§ **The task**:
Print the listing in full, with no character changed.

☆ ☆ ☆ ☆

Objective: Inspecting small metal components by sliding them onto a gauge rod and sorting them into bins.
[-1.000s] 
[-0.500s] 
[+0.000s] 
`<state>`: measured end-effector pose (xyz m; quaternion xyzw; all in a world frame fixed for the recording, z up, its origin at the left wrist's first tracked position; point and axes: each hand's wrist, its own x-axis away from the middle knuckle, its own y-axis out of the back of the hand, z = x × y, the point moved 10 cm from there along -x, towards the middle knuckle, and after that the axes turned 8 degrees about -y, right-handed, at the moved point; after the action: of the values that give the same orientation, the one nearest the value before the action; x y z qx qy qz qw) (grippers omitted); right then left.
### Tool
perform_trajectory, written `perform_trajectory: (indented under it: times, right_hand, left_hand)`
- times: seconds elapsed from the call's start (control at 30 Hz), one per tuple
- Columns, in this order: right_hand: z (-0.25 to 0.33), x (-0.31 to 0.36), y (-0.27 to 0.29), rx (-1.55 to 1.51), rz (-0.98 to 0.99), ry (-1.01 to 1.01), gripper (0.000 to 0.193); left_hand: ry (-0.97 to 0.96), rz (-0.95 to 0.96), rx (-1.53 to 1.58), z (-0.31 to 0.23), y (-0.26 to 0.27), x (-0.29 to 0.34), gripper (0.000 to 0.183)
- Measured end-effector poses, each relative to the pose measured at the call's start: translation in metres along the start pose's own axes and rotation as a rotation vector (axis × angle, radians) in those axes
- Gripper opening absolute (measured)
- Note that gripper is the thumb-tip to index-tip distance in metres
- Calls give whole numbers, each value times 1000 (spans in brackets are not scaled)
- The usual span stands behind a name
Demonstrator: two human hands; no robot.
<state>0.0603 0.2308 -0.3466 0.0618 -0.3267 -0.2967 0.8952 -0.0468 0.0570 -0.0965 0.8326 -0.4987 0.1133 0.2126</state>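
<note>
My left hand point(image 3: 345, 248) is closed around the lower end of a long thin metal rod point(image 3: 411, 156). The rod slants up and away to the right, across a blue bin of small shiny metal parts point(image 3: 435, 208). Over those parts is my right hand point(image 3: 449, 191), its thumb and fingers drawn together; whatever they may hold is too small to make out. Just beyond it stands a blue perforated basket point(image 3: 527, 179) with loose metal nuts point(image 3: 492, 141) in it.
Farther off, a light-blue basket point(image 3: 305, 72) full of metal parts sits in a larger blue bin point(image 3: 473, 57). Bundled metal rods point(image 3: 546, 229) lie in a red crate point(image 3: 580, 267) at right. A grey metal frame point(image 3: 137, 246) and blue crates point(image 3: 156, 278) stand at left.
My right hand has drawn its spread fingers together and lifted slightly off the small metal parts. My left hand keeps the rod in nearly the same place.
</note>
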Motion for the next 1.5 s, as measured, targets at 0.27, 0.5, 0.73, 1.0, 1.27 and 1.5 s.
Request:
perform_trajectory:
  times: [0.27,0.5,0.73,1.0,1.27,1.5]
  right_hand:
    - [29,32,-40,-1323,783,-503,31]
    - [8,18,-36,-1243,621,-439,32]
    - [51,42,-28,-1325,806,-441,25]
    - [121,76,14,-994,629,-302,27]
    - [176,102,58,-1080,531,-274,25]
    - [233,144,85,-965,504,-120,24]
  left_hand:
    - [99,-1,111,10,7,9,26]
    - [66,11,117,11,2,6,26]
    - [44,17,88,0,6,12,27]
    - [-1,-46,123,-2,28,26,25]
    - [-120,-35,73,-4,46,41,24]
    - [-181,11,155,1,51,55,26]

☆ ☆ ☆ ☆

§ **Solution**:
Objective: Inspecting small metal components by sliding them onto a gauge rod and sorting them into bins.
[-1.000s] 
[-0.500s] 
[+0.000s] 
`<state>`: measured end-effector pose (xyz m; quaternion xyzw; all in a world frame fixed for the recording, z up, its origin at the left wrist's first tracked position; point and axes: each hand's wrist, its own x-axis away from the middle knuckle, its own y-axis out of the back of the hand, z = x × y, the point moved 10 cm from there along -x, towards the middle knuckle, and after that the axes turned 8 degrees about -y, right-handed, at the moved point; after the action: of the values that give the same orientation, the one nearest the value before the action; x y z qx qy qz qw) (grippers omitted); right then left.
### Tool
perform_trajectory, written `perform_trajectory: (indented under it: times, right_hand, left_hand)`
- times: seconds elapsed from the call's start (control at 30 Hz), one per tuple
- Columns, in this order: right_hand: z (-0.25 to 0.33), x (-0.31 to 0.36), y (-0.27 to 0.29), rx (-1.55 to 1.51), rz (-0.98 to 0.99), ry (-1.01 to 1.01), gripper (0.000 to 0.193); left_hand: ry (-0.97 to 0.96), rz (-0.95 to 0.96), rx (-1.53 to 1.58), z (-0.31 to 0.23), y (-0.26 to 0.27), x (-0.29 to 0.34), gripper (0.000 to 0.183)
- Measured end-effector poses, each relative to the pose measured at the call's start: translation in metres along the start pose's own axes and rotation as a rotation vector (axis × angle, radians) in those axes
- Gripper opening absolute (measured)
- Note that gripper is the thumb-tip to index-tip distance in metres
- Calls give whole numbers, each value times 1000 (spans in brackets are not scaled)
- The usual span stands behind a name
Demonstrator: two human hands; no robot.
<state>0.0603 0.2308 -0.3466 0.0618 -0.3267 -0.2967 0.8952 -0.0468 0.0570 -0.0965 0.8326 -0.4987 0.1133 0.2126</state>
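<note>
My left hand point(image 3: 345, 248) is closed around the lower end of a long thin metal rod point(image 3: 411, 156). The rod slants up and away to the right, across a blue bin of small shiny metal parts point(image 3: 435, 208). Over those parts is my right hand point(image 3: 449, 191), its thumb and fingers drawn together; whatever they may hold is too small to make out. Just beyond it stands a blue perforated basket point(image 3: 527, 179) with loose metal nuts point(image 3: 492, 141) in it.
Farther off, a light-blue basket point(image 3: 305, 72) full of metal parts sits in a larger blue bin point(image 3: 473, 57). Bundled metal rods point(image 3: 546, 229) lie in a red crate point(image 3: 580, 267) at right. A grey metal frame point(image 3: 137, 246) and blue crates point(image 3: 156, 278) stand at left.
My right hand has drawn its spread fingers together and lifted slightly off the small metal parts. My left hand keeps the rod in nearly the same place.
</note>
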Motion for the next 1.5 s, as measured, targets at 0.27, 0.5, 0.73, 1.0, 1.27 and 1.5 s.
Request:
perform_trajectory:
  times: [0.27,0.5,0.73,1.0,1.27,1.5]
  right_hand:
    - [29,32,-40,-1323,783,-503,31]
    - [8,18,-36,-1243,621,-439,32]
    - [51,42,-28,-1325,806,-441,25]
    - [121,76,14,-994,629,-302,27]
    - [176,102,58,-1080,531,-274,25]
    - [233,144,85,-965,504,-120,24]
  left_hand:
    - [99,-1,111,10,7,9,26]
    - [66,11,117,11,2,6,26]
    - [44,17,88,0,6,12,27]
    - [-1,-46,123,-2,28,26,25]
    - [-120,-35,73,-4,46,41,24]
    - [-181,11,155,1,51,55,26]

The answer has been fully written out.